Un giorno però la Corte
Europea per i Diritti dell’Uomo stabilisce che un piccolo bambino di undici
mesi, essendo gravemente malato, deve essere ucciso per soffocamento sotto
sedazione profonda “per il suo bene”. La sua malattia è, secondo i medici, ad
oggi inguaribile. Inguaribile, non incurabile. Il piccolo è vegliato da mamma e
papà, che vogliono fare di tutto per salvarlo. Si nutre grazie a un sondino, è
aiutato nella respirazione da un ventilatore, ma combatte. Cerca con lo sguardo
i suoi genitori, ha il suo peluche preferito (una piccola scimmietta dalla
quale non vuole separarsi), e combatte. Il problema qui non è l’accanimento
terapeutico: il bambino al momento non sta ricevendo nessuna terapia (quanto
tempo prezioso stiamo perdendo!), è solo aiutato nella nutrizione e nella
respirazione. Lo aiutano a procurarsi il cibo e l’aria. Il cibo e l’aria.
Non è
nemmeno dare false speranze di guarigione: esistono solo protocolli
sperimentali, che sì hanno dato risultati positivi in alcuni bambini, ma
necessiterebbero di ulteriori sperimentazioni e controlli. Insomma, si
potrebbero tentare, ma è una scelta sulla quale i genitori devono esprimersi.

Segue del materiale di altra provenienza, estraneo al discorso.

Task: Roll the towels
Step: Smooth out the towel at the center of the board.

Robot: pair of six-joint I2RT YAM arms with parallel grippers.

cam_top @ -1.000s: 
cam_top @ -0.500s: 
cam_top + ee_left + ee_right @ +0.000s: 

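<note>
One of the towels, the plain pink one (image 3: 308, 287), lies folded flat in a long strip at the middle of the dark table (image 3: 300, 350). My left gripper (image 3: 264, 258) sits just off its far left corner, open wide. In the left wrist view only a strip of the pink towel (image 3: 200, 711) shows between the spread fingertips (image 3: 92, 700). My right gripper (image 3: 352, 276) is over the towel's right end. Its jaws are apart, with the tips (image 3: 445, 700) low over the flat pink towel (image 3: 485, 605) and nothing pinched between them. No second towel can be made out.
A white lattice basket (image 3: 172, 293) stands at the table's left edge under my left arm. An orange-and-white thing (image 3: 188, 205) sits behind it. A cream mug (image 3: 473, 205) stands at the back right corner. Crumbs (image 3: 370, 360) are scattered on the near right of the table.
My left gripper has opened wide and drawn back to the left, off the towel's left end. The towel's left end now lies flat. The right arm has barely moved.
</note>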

C’è però un territorio sul quale nessuno ha il diritto di imperare: la dignità
della vita umana. Il criterio secondo il quale qualcuno merita cibo e aria,
qualcun altro no. Magari decidendo in base alla sua produttività, alla sua
forma fisica, alla sua età, alla sua carnagione, alle sue idee. È già successo
nella storia, ci sono stati momenti nei quali alcuni uomini decidevano quali
vite fossero degne di essere vissute e quali no. Ma non sono stati bei momenti.

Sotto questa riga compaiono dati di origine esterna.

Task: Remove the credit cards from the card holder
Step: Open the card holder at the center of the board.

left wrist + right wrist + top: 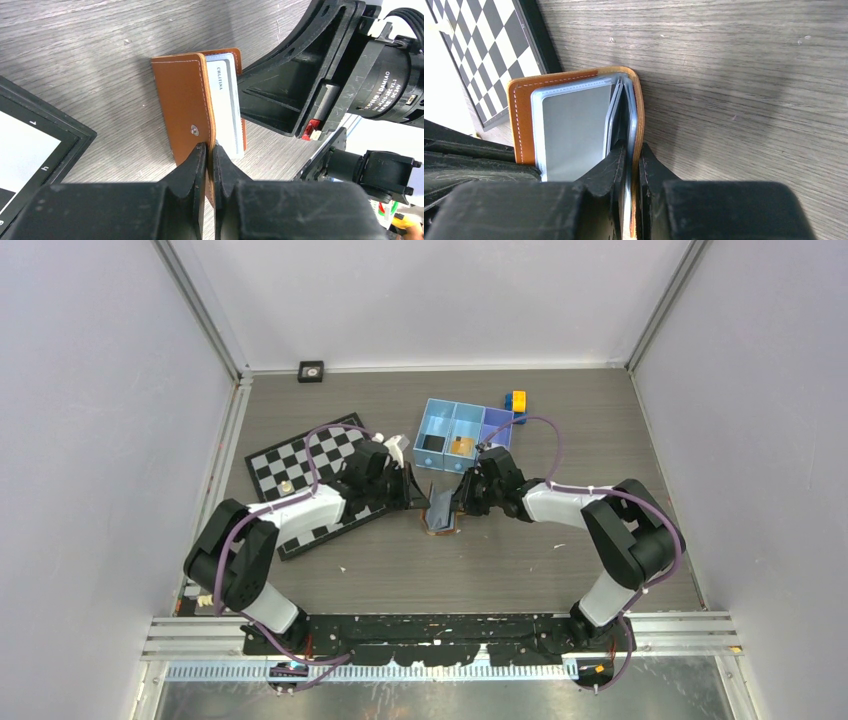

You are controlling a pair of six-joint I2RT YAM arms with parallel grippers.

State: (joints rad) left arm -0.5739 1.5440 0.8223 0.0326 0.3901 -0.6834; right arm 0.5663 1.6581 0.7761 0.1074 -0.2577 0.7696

Allora corri dal tuo amico, la vivace sentinella contro le dittature, e gridi
il tuo spavento, il tuo dolore: «Quel bambino è già morto, che vita triste
potrebbe fare? - la sorprendente risposta che ricevi - I medici e i giudici
sanno benissimo quello che fanno, ovvero un atto di misericordia nei suoi
confronti. Sta soffrendo, soffrirà, cosa potrà realizzare nella vita?».
No. Non
è moralismo, non è superiorità morale, non è nemmeno superiorità culturale. Ma
l’ideologia fa male alla testa. Prestiamo attenzione ai sintomi: abuso del
politicamente corretto, cinismo camuffato da saggezza, elogio del dialogo
(teorico), antipatia per la logica e conseguente refrattarietà ai sillogismi.
Il cortocircuito etico e sociologico di fronte all’attualità ne conferma la
diagnosi.
La fortuna del nostro amico è che noi, anche davanti all’ideologia più malata, vediamo pur sempre una persona. E a lei restiamo accanto.
La fortuna del nostro amico è che noi, anche davanti all’ideologia più malata, vediamo pur sempre una persona. E a lei restiamo accanto.